A post from the Black Feminists Manchester has some handy tips for white feminists, I’ve posted a few below:
- For a WF to roll her eyes and display defensive body language, when a woman of colour brings up racism as part of feminist discourse, is racist.
- Labelling a woman of colour ‘aggressive’ and ‘angry’ when she challenges a white woman’s view point, in a non aggressive way, is racist.
- Ganging up with other WFs and psychologically bullying a woman of colour because she called out your feminist sisters’ racism, is racist.
- WFs dismissing racism by suggesting ‘racist remarks delivered as flippant comments are not really racist’… is racist.
- Playing the white privilege card to justify un- intentional displays of racism is transparently racist.
- Simply throwing around terms such as ‘intersectionality’, ‘white privilege’, and book titles written by black feminists does not eradicate racism or prove your feminism will be intersectional.
Strongly urge you all to read the post as it describes the greater need for white feminists to be alert to racism within their movement. This great post from Chelsea Fagan further articulates the need for white feminists to be switched on and alert to the fact that gender inequality is not the only fight to be won, racism which is perpetuated on socio-economic dynamics must also be challenged.
Feminism is not an exclusive little club that only white privileged girls can have life membership to.

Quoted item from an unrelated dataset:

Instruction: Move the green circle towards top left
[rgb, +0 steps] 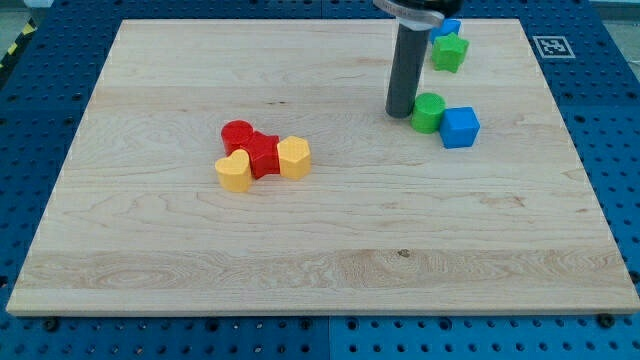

It should do more to work with (NOT DOMINATE) non-white women and men who are fighting daily oppressions. This great letter from Indian feminists is written to white feminists who have convened a “Task Force” from Harvard to recommend ways in which India and other South Asian countries can combat sexual violence. It is encouraging to see people of colour defiantly demand acceptance and equality of opportunity to frame the discourse and debate. Given the War on Women and reproductive rights of women in the US, the line:
“Perhaps you will allow us to repay the favour, and next time President Obama wants to put in place legislation to do with abortion, or the Equal Rights Amendment, we can step in and help and, from our small bit of experience in these fields, recommend what the United States can do”, is particularly strong.
I am rejecting feminism as it stands now, perhaps I haven’t come across enough good black feminist writing, but I am convinced that feminism is not ready for intersectional dialogue, and by default, it is not ready for me.